• YOUR OBJECTIVE: Give every line of the material back exactly, images removed.

---

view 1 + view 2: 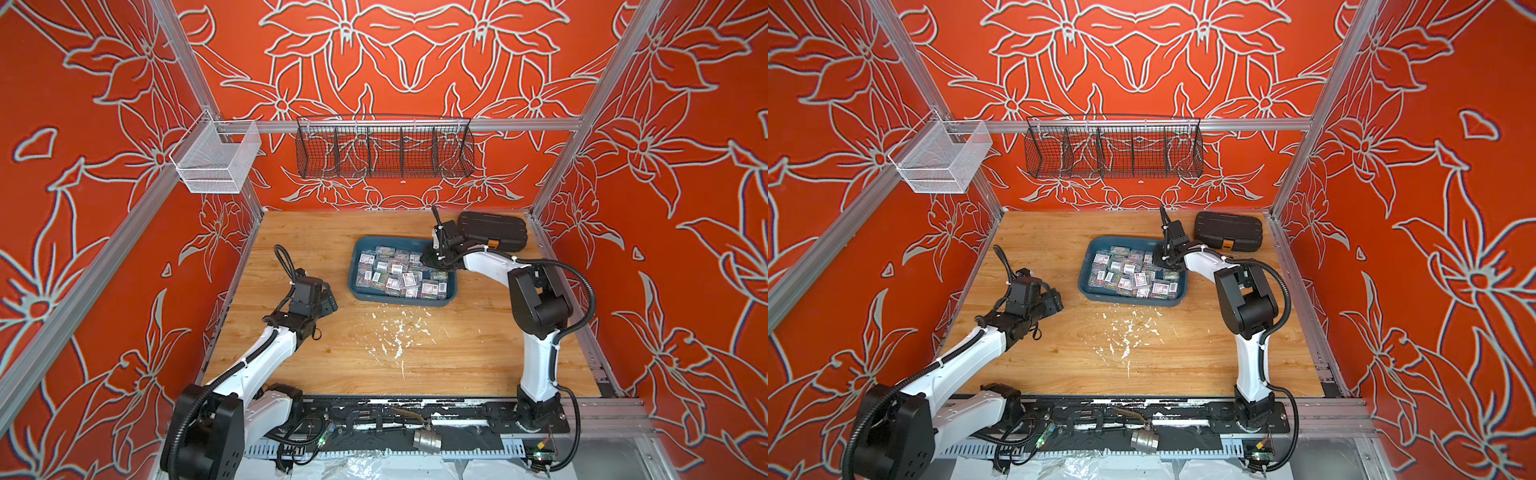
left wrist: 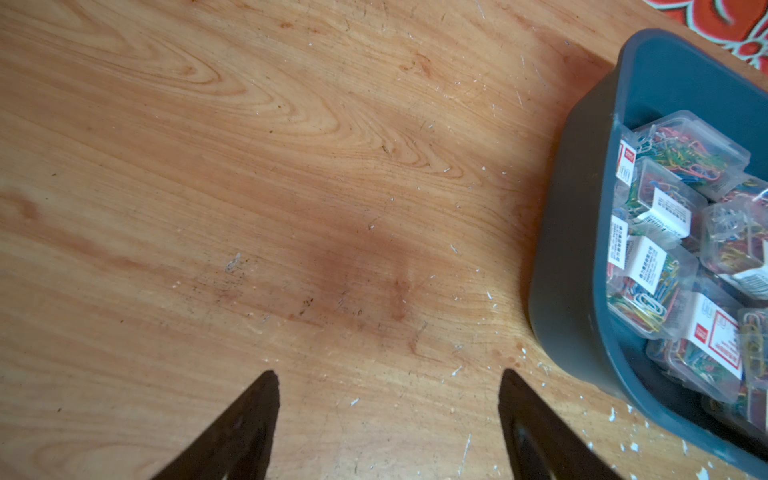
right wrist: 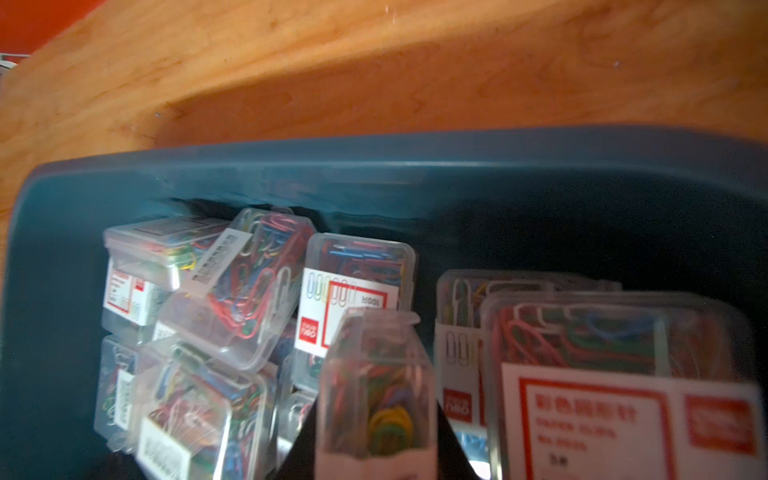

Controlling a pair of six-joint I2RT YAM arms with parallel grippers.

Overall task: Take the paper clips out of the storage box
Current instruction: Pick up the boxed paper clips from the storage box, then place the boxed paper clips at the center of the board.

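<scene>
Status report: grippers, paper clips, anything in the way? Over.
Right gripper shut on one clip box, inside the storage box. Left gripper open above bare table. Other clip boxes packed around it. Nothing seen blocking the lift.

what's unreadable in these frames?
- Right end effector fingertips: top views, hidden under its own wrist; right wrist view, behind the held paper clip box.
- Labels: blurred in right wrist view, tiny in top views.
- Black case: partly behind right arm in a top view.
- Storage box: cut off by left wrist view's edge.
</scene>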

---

• WRITTEN RESPONSE:
view 1 + view 2: 
left wrist: 
right wrist: 

Controlling a pair of six-joint I2RT YAM arms with parallel grippers.

Overall task: Take the paper clips out of the storage box
Current instruction: Pick up the boxed paper clips from the storage box, then place the boxed paper clips at the center of the board.

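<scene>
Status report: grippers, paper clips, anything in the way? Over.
Right gripper shut on one clip box, inside the storage box. Left gripper open above bare table. Other clip boxes packed around it. Nothing seen blocking the lift.

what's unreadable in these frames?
- Right end effector fingertips: top views, hidden under its own wrist; right wrist view, behind the held paper clip box.
- Labels: blurred in right wrist view, tiny in top views.
- Black case: partly behind right arm in a top view.
- Storage box: cut off by left wrist view's edge.
</scene>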

The answer contains nothing more.